I'm not planing to do this any time soon, just asking because I'm curious.
If you're quiet, your teeth never touch your ankles.
To email me directly, send a message to puckdropper (at) fastmail.fm
"Puckdropper" <puckdropper(at)yahoo(dot)com> wrote in message
Risky for both man and machine. I've moved heavy boxes by balancing on the
edge of a trunk or tailgate and lowering to the ground, then moving it with
a two-wheeler. Half of 700 is 350 an d I'm not going to attempt to balance
350 pounds and don't want to be close if it slips down or flips over. Ramp
may help, but it has to be secure, not just a leaning board, especially when
the pickup bed drops a couple of inches with the added weight.
You sound as confused as I am. I don't know how it could be clearer.

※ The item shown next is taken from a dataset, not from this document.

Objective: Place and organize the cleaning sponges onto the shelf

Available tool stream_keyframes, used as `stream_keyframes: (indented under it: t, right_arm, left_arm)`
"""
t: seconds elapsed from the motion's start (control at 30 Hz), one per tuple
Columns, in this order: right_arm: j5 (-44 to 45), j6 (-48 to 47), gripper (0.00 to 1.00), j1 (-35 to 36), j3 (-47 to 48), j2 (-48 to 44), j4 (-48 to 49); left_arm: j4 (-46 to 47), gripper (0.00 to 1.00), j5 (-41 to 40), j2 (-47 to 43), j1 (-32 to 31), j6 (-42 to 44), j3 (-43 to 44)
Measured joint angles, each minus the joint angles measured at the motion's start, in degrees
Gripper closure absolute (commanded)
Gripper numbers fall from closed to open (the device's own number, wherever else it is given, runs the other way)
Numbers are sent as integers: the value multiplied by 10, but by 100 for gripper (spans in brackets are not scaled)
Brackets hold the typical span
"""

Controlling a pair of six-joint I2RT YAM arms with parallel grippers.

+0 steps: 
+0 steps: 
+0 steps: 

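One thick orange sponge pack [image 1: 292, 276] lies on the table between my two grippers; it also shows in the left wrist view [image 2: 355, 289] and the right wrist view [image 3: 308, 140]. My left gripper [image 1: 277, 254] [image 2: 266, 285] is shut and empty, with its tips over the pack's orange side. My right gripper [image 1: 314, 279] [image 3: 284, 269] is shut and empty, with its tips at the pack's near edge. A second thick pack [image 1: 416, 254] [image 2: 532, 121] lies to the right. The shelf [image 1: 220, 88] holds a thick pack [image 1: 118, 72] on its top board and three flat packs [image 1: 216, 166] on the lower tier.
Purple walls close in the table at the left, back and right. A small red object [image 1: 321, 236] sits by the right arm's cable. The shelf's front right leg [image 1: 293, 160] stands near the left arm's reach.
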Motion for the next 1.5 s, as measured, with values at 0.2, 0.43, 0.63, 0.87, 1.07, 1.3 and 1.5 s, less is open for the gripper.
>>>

This is the guy that necessitates the warnings on paint that says not
to ingest it. He is the guy that requires a sticker that says hot
soldering irons can cause burns. He is the guy that needs to read the
warning on a bag of charcoal to tell him not to barbecue in the house,
or heat his house with an open charcoal pit. This is the person that
has to be reminded at the propane filling station that open flames or
leaking gas could cause explosions.
How long does the cycle of Darwinism take to work again?